Unfortunately, I also live in a township that swings Republican. Almost all our township officials are Republican, so my vote counts the most when I pick the candidates in the Republican primary. (In some races, only one Democrat is running unopposed.) Unfortunately, my official ballot says I have to choose: in which races do I want to have a real say? Township or County? Because according to our system, I can only pick one. And that sucks.

Wednesday, July 23, 2008

No comment!

In which I ask you, Dear Reader: What's up? Do you really not have anything to say to me? I look at the past week's carefully crafted blog entries and see the same disappointing (not to say ungrammatical) statistics: "0 comments ... 0 comments ... 0 comments." Am I typing my thoughts into the void of the internet, with no one reading them?

What's the big deal?, you may ask. It's just a blog. Well, if I wanted my writing to be ignored, I would send it out to agents and publishers and wait for their rejections. (Oh, wait, I already do that.) I was talking with someone about the frustrating process of finding a publisher the other day, and they said, "Oh, so you want to be famous?" I shook my head no, because that's not it at all. Fame/success/money might be nice (or might not be), but what I really want is to be heard.

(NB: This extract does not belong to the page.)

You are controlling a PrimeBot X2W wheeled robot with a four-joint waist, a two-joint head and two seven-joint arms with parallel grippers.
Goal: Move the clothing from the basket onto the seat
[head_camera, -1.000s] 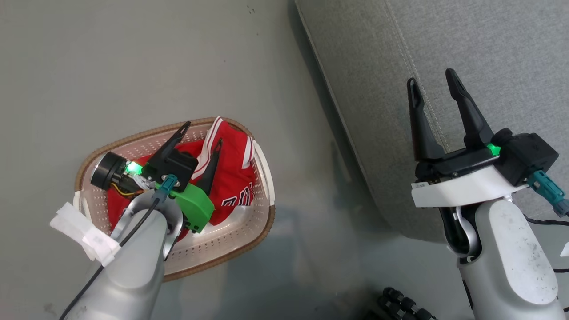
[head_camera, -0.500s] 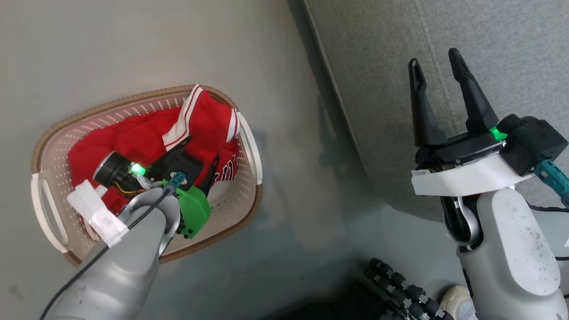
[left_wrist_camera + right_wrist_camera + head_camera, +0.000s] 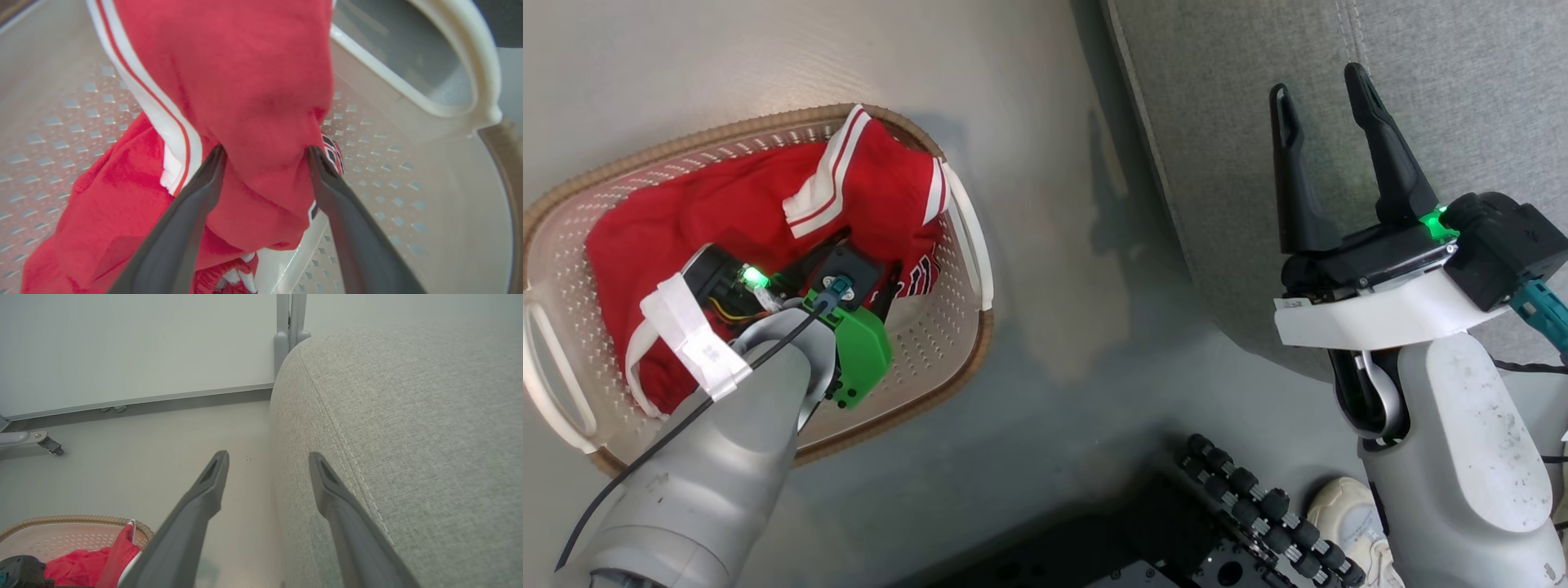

I was reading Stephen King's On Writing the other week—a very entertaining as well as informative book about the craft—and he had the perfect metaphor for the act of reading. When you read something, he noted, you're engaging in telepathy with the author. If I describe something—say, a large, growling tiger—and you read my description, a picture is being transmitted from my mind to yours. The more details I include—the growling tiger is wearing a large purple tutu around its hips, and dancing an Irish jig atop a grand piano—the more similar our pictures become. Reading is an act of magic, because you can engage in telepathy across continents and cultures and even centuries. When I write something, I'm trying to create magic.

So when you don't comment, I don't know whether I've successfully brought the rabbit out of the hat, or if it got stuck somewhere below the brim. You don't have to be clever, or wordy. A simple "hi" will do. I'd even take "that's completely stupid," because at least it would mean you're reading. You don't have to be a Blogger member to comment. You don't even have to leave your name (although it would be nice). But let me know you're out there, Dear Reader, so I know if we're making the magic happen.

Monday, July 21, 2008

Photo of the Week--7/14/08

Ah, Barcelona! A beautiful city that has it all: lovely beaches, great food, friendly people, historic sites (including Roman ruins!), family activities (a great aquarium), and some of the most interesting architecture you'll ever see, courtesy of the Catalan master Antoni Gaudí (1852-1926). He's best known for his still-unfinished cathedral, the Sagrada Familia, but evidence of his genius is all over the city. The Parc Güell has intriguing combinations of natural forms and mosaics combined with the usual features of public parks, and the Casa Batlló, an apartment building, has balconies that look like carnival masks (or skulls) accenting its tiled walls. My favorite photo comes from atop Gaudí's Casa Milà, now a UNESCO World Heritage Site. The style wasn't too popular when the building was completed c. 1910—the locals called it "La Pedrera," or "the pile of rocks"—but I loved wandering about the roof, feeling like I was Alice moving along a larger-than-life-sized chess board.